*EXERCISE:* Between the line containing "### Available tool" and the line containing "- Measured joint" lies a run of lines; give that run again exactly, with both of those lines, and nothing else from the entries below.

[Opening STORED DATA section]

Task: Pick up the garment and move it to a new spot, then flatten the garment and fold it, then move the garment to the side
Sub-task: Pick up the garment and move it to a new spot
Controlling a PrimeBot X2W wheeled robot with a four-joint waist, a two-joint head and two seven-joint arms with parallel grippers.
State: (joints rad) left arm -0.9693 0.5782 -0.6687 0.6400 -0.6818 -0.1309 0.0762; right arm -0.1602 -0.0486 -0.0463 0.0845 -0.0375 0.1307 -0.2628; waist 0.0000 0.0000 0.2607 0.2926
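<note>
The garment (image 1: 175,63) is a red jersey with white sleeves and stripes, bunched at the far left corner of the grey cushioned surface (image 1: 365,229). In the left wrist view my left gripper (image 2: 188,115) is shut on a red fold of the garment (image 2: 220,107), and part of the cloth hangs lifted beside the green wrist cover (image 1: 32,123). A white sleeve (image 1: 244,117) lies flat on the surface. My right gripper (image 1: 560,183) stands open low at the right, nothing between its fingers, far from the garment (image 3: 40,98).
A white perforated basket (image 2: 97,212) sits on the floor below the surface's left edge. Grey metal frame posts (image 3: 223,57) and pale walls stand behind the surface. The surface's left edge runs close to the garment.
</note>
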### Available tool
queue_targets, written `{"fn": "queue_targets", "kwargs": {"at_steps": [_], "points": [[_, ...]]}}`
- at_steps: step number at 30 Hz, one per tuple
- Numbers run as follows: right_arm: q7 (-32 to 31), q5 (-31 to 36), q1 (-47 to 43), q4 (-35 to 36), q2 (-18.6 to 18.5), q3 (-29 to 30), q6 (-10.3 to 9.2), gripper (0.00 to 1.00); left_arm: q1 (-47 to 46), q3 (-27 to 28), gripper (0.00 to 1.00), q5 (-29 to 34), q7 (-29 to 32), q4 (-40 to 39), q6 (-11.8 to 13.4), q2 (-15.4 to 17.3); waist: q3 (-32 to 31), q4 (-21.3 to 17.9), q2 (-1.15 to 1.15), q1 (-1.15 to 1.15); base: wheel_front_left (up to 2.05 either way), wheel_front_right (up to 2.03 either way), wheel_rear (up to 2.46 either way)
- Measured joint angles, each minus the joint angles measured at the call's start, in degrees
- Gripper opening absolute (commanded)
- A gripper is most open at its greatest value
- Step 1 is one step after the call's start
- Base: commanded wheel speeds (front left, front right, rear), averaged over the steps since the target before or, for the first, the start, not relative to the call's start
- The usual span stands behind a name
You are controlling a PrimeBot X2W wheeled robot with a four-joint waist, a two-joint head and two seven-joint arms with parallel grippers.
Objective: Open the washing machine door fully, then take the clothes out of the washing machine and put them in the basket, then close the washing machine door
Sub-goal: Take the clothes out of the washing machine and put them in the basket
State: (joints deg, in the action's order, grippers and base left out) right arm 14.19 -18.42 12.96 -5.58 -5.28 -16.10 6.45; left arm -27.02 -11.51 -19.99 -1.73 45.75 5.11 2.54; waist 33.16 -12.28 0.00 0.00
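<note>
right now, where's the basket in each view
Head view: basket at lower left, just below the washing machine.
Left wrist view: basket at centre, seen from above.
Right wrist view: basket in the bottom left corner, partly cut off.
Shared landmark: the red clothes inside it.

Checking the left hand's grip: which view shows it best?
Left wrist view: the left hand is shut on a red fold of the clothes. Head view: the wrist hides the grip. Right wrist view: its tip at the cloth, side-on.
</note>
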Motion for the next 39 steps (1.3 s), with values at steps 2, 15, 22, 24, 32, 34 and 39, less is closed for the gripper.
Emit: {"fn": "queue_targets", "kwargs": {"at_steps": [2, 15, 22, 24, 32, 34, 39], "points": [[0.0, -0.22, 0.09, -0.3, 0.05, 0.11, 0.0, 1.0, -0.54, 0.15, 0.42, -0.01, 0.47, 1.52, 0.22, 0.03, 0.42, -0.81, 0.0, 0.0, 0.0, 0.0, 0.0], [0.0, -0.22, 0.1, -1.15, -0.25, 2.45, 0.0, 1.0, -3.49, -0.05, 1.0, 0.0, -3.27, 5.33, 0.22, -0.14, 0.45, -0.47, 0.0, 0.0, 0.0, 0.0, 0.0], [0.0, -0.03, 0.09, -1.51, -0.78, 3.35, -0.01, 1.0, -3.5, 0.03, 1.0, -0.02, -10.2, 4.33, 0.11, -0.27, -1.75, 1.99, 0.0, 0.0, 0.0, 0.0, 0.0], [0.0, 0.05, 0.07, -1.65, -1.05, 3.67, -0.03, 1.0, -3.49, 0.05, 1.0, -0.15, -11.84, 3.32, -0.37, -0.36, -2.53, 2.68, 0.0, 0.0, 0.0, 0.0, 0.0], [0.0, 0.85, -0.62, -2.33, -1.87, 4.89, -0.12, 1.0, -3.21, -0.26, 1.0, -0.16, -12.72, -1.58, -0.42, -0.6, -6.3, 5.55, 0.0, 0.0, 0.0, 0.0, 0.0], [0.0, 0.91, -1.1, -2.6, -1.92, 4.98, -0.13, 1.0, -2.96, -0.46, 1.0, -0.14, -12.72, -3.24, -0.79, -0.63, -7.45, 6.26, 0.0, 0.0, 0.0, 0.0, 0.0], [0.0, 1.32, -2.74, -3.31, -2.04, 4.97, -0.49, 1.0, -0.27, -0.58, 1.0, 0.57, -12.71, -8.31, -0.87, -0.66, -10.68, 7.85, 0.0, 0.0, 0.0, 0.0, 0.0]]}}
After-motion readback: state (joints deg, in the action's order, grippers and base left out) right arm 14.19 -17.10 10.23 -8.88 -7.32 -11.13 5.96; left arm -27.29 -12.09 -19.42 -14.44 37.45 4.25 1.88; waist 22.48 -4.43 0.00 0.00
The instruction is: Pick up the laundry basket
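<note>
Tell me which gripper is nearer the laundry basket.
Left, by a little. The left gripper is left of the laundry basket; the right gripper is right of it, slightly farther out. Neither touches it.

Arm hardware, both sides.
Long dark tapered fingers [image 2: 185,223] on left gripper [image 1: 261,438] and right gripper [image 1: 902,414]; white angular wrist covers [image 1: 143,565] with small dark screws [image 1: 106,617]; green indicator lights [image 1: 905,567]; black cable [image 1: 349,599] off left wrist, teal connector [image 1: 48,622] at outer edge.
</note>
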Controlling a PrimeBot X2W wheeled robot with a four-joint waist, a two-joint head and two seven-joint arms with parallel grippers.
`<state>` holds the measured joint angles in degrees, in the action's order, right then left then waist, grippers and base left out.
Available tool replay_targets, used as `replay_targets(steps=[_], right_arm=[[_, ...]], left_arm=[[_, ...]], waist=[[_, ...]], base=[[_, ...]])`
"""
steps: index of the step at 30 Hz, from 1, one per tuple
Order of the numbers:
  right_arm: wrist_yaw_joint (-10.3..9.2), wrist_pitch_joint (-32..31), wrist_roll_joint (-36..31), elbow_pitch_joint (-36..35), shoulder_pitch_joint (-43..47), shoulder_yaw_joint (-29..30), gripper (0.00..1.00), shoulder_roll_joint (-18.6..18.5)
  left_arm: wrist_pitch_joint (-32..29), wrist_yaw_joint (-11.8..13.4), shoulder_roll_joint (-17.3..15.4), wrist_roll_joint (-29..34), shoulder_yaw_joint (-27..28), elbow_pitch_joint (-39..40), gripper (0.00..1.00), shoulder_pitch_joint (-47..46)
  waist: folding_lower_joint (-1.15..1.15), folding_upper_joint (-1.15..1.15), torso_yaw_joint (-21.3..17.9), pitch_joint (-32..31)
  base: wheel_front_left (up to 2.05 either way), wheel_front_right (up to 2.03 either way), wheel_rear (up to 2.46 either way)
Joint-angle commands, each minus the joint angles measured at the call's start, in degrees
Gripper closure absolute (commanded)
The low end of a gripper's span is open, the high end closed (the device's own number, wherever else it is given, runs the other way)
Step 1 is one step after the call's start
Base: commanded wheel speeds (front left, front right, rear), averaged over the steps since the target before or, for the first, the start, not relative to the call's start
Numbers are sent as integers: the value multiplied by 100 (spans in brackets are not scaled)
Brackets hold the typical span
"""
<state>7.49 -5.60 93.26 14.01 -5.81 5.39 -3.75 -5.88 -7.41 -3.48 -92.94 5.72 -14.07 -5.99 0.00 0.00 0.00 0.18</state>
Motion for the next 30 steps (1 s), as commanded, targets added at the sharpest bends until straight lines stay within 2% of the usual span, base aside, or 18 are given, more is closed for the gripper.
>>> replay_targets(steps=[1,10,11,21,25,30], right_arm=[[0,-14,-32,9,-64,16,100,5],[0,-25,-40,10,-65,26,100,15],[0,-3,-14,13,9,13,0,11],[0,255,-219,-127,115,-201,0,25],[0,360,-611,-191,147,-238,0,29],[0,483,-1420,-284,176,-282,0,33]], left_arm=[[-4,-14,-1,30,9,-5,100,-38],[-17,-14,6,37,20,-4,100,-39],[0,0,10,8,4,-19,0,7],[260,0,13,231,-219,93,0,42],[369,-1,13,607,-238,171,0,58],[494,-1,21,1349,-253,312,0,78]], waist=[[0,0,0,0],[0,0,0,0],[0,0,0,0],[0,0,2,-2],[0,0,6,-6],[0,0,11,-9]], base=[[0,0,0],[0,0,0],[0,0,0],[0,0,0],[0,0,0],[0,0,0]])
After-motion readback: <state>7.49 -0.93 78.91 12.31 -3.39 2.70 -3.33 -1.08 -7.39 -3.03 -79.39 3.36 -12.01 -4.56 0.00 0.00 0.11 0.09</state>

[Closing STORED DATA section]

*EXERCISE RESPONSE:*
### Available tool
queue_targets, written `{"fn": "queue_targets", "kwargs": {"at_steps": [_], "points": [[_, ...]]}}`
- at_steps: step number at 30 Hz, one per tuple
- Numbers run as follows: right_arm: q7 (-32 to 31), q5 (-31 to 36), q1 (-47 to 43), q4 (-35 to 36), q2 (-18.6 to 18.5), q3 (-29 to 30), q6 (-10.3 to 9.2), gripper (0.00 to 1.00); left_arm: q1 (-47 to 46), q3 (-27 to 28), gripper (0.00 to 1.00), q5 (-29 to 34), q7 (-29 to 32), q4 (-40 to 39), q6 (-11.8 to 13.4), q2 (-15.4 to 17.3); waist: q3 (-32 to 31), q4 (-21.3 to 17.9), q2 (-1.15 to 1.15), q1 (-1.15 to 1.15); base: wheel_front_left (up to 2.05 either way), wheel_front_right (up to 2.03 either way), wheel_rear (up to 2.46 either way)
- Measured joint angles, each minus the joint angles measured at the call's start, in degrees

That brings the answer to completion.